*WORK ITEM:*
The pictures are to be left out, and all remaining data is to be transcribed exactly as it appears.

*INPUT DATA:*
BEGIN

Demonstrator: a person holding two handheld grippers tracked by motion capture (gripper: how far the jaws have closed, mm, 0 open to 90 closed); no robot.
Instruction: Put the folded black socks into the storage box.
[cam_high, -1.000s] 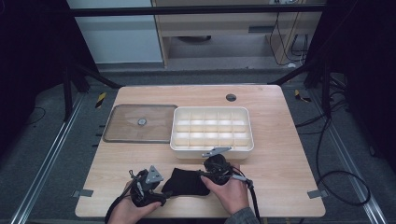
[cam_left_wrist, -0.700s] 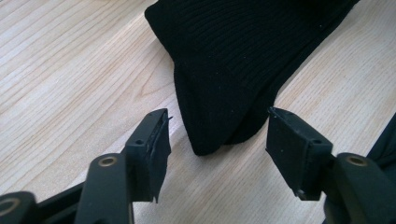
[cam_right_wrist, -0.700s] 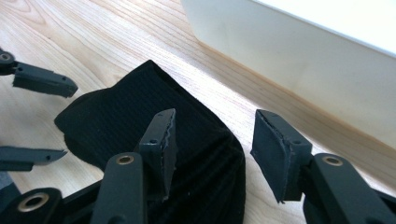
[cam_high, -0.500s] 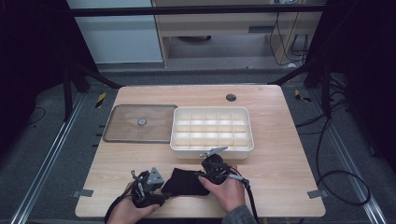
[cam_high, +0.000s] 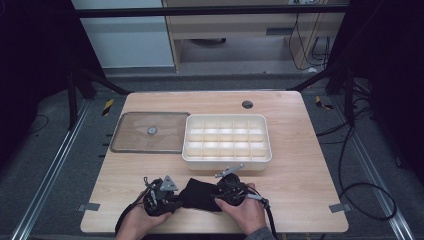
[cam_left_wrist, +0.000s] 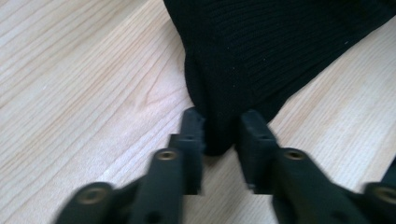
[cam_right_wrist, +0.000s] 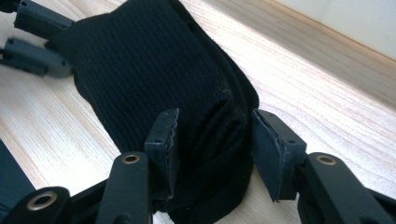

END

*ANSWER SECTION:*
Demonstrator: a person holding two handheld grippers tracked by motion capture (gripper: how far the jaws have closed, mm, 0 open to 90 closed); no robot.
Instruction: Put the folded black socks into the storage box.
[cam_high, -1.000s] 
[cam_left_wrist, -0.700s] 
[cam_right_wrist, -0.700s] 
[cam_high, -0.500s] 
[cam_high, +0.000s] 
[cam_left_wrist, +0.000s] 
[cam_right_wrist, +0.000s] 

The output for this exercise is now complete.